For more information on the AuthentiGuard™ Suite, please visit www.authentiguard.com. For more information on DSS and its subsidiaries, please visit www.dsssecure.com.

 

For More Information

 

Investor Relations

Document Security Systems, Inc.

(585) 325-3610

Email: [email protected]

 

Forward-Looking Statements

 

Forward-looking statements that may be contained in this press release, including, without limitation, statements related to the Company’s plans, strategies, objectives, expectations, potential value, intentions and adequacy of resources, are made pursuant to the safe harbor provisions of the Private Securities Litigation Reform Act and contain words such as “believes,” “anticipates,” “expects,” “plans,” “intends” and similar words and phrases. These forward-looking statements are subject to risks and uncertainties that could cause actual results to differ materially from the results projected in any forward-looking statement.

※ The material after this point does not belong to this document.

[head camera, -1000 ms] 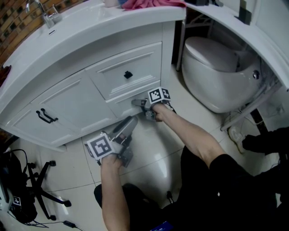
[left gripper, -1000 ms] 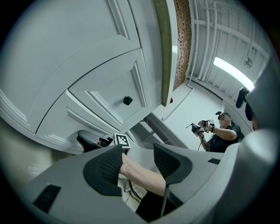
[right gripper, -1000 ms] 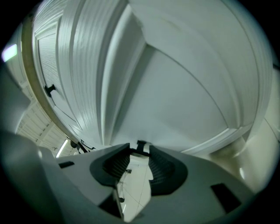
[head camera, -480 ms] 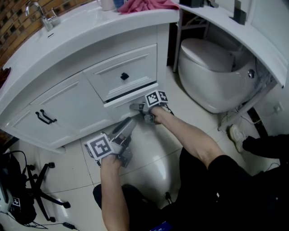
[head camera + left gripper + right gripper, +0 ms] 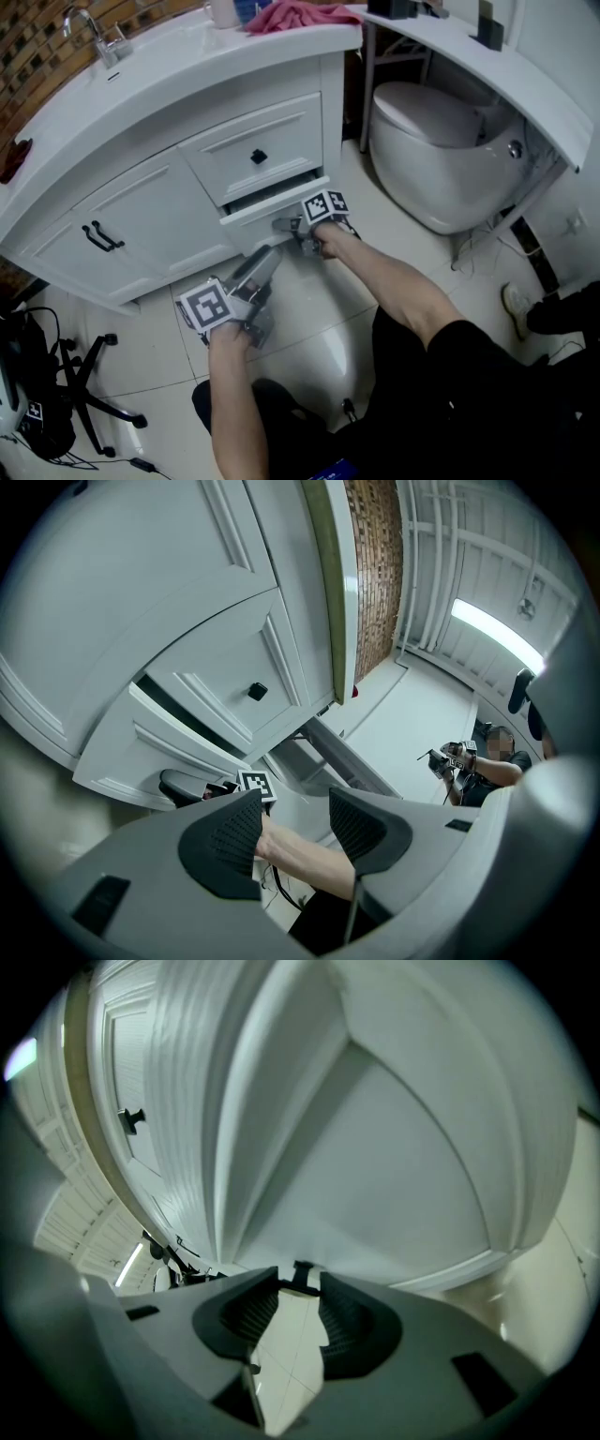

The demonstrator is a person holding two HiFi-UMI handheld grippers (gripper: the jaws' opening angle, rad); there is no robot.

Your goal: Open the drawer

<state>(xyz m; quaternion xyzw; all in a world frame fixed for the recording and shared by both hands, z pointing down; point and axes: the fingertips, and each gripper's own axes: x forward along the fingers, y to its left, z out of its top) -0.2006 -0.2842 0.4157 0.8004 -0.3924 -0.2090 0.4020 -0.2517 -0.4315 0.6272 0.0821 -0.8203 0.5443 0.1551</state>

In addition to the factors specifically noted in the forward-looking statements, other important factors, risks and uncertainties that could result in those differences include, but are not limited to, our ability to produce results from our management realignment, the outcomes of any of the Company’s litigation, any impairment, cost or other event resulting from court decisions regarding the Company’s litigation, and its ability to raise additional capital, as well as those risks and uncertainties disclosed in the “Risk Factors” section of the Company’s Annual Report on Form 10-K for the year ended December 31, 2014, and its Quarterly Reports on Form 10-Q, as previously filed with the Securities and Exchange Commission. Forward-looking statements that may be contained in this press release are being made as of the date of its release, and the Company assumes no obligation to update the forward-looking statements, or to update the reasons why actual results could differ from those projected in the forward-looking statements.